Curtain!

2010


Rideau! - video still



Video editing, 02 mn 34.

Quand l’amour a disparu
Quand le cœur s’en est allé
Du côté des jamais, plus jamais
On ne peut que regretter
L’amour envolé.

[When love has disappeared
When the heart has gone the way
Of saying never, never again
What can you do but lament
The love that has flown away.]

The creation of Curtain! consisted in making the character of Solange Garnier, played by Françoise Dorléac, disappear from a duet in Jacques Demy’s Les Demoiselles de Rochefort (The Young Girls of Rochefort).
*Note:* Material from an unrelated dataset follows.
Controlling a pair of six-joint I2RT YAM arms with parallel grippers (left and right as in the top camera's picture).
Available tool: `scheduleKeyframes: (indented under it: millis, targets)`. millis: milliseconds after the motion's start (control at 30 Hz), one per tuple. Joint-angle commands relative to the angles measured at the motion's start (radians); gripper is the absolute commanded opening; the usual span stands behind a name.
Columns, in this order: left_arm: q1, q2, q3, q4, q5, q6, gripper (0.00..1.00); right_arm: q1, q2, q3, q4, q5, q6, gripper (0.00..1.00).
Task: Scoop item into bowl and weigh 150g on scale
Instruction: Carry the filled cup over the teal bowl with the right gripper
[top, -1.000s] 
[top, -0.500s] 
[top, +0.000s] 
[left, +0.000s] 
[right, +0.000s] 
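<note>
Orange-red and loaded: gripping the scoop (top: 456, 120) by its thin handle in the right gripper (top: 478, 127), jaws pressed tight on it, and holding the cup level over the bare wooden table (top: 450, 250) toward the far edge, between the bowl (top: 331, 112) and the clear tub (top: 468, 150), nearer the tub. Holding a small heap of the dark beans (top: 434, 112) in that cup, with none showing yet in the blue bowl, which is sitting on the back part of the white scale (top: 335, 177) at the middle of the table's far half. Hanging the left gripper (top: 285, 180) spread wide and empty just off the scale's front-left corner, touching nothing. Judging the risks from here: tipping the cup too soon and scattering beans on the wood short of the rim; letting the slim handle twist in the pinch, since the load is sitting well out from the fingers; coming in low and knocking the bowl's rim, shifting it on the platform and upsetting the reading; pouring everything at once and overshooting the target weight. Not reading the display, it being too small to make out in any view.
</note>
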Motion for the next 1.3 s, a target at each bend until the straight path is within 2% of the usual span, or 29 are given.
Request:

Removed from the film mostly by way of mirror effects, she has been supplanted by a clone of Catherine Deneuve, who moves and sings by her side throughout the sequence.

The piece makes implicit reference to Françoise Dorélac’s untimely death in an auto accident in June 1967, just a few months after the film’s release. The sequence’s lyrics strangely echo that fatal summer, and the use of moving mattes, which repeatedly create empty spaces in the image, serves as one of the video’s principal metaphors.

Speaking strictly of her figurative representation in the video, nothing but fleeting traces of the actress remain. More than simply being invited to look for the traces of her, the viewer is prompted to remember the young woman’s performance through the performance of her sister Catherine Deneuve, who executes nearly the same movements and steps as she did. Despite the video’s artificial duplication, which ironically accentuates the relationship the Garnier sisters have as twins in the film by reinforcing their physical resemblance, the work prevents a symmetrical relationship between the two. Rather than simply using a mirror effect, Curtain! desynchronizes some of the choreography, which, by inserting a series of slight gaps between Catherine Deneuve’s movements, implies the idea of a duality and restores their proper identity to each of the twins. Practically intact despite the intentional removal of an entire verse from the song, the soundtrack plays on this same ambiguity by restoring the voice of the disappeared sister.

While the video tests the viewer’s ability to recall the film, highlighting his ability to reconstruct it in detail with the help of the reference points and other supporting elements offered by the video, it is primarily engaged with the question of mourning and the power of time to heal the wounds inflicted by the death of a loved one. While grieving the end of summer, the twins song celebrates life and invites the viewer to appreciate its pleasures; and while the moving mattes and artificially manipulated curtains mask entire portions of the image at moments, they also create the sense that the image is opening up and revealing perspectives that seemed lost. There is thus a certain optimism to the work, encouraging the viewer to forget his troubles so as to better immerse himself in the whirling eddies of life.